Here are a few things that I was proud to accomplish this year:

  • Really pushed myself to create a better body of work this year
  • Won several contests 
  • Won 4 Addy Awards for Commercial Photography: American Advertising Federation (AAF) - ADDY Awards
  • My photography was selected as Image of the week twice by the National Association of Photoshop Professionals
  • I was asked to be a guest blogger for scottkelby.com. (Scott Kelby is the best selling photography and photoshop author for the past 10 years & is President & CEO of KelbyOne.) See my post here: http://scottkelby.com/2014/its-guest-blog-wednesday-featuring-brian-rodgers-jr/
  • My work was featured on popular web show The Grid-The Path to Inspiration Episode 142 for My ford focus time lapse (I'm referenced at about 34:20 & 1:03:15) http://goo.gl/05PHg6
  • Became a member of the American Society of Media Photographers
  • Started Digital Art That Rocks LLC - Commercial Photography Studio
  • Created a Digital Art That Rocks Youtube Channel & posted my first youtube videos http://goo.gl/dF3sSN
  • Taught myself how to shoot and edit video
  • Taught myself how to fluidly use Adobe Premiere
  • Taught myself how to create animated display ads using Photoshop & After Effects
  • Created TV commercials that ran on air and corporate videos
  • My work was featured on the Photoshop Daily News
  • My work was featured on the KelbyOne Blog: http://kelbyone.com/blog/member-spotlight-brian-rodgers-jr/

 

Not all of the items listed were goals that I had written down. Some were just pleasant surprises. However, I can say that mostly everything I set out to do this year, I've accomplished. What are you goals for this upcoming year? Do you want to learn new skills? Further your career? Start a business? Donate to Charity? Run a marathon? Be a better person?
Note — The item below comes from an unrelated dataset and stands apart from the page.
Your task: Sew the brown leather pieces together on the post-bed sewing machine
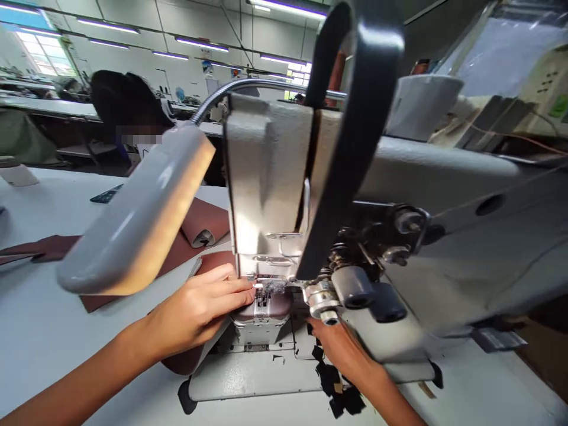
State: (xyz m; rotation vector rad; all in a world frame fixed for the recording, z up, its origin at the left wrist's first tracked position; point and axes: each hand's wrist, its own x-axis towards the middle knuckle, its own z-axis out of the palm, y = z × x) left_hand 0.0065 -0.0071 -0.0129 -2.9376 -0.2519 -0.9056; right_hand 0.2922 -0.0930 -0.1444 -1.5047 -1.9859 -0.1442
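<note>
A large light-grey sewing machine (270, 171) fills the middle and right. My left hand (199, 305) presses a brown leather-like piece (217, 260) beside the presser foot (262, 296), its fingers together and fingertips close to the foot. The piece lies over the raised sewing bed (261, 331) and hangs down to its left. To the right of the bed, my right hand (331, 337) reaches beneath the machine's knobs; its fingers are mostly hidden behind the metal parts, and what they touch cannot be seen.
A lit lamp head (137, 213) hangs above my left forearm. More brown material (206, 222) lies on the white table (39, 331). Black scraps (331, 378) are scattered near my right wrist. A black curved strap (355, 118) stands in front of the machine. A person (126, 106) is beyond.
</note>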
Even if it doesn’t seem like it sometimes, you can accomplish anything you put your mind to. We are all living in "post industrial revolution," where anything is possible. Now more than ever, we have all have the resources the enrich the lives of others, whether that’s creating an amazing product and using Kickstarter to bring it to the market, through writing and distributing your own music, self publishing your own books, creating your own website, starting your own business and the list goes on. I encourage you to make 2015 your year!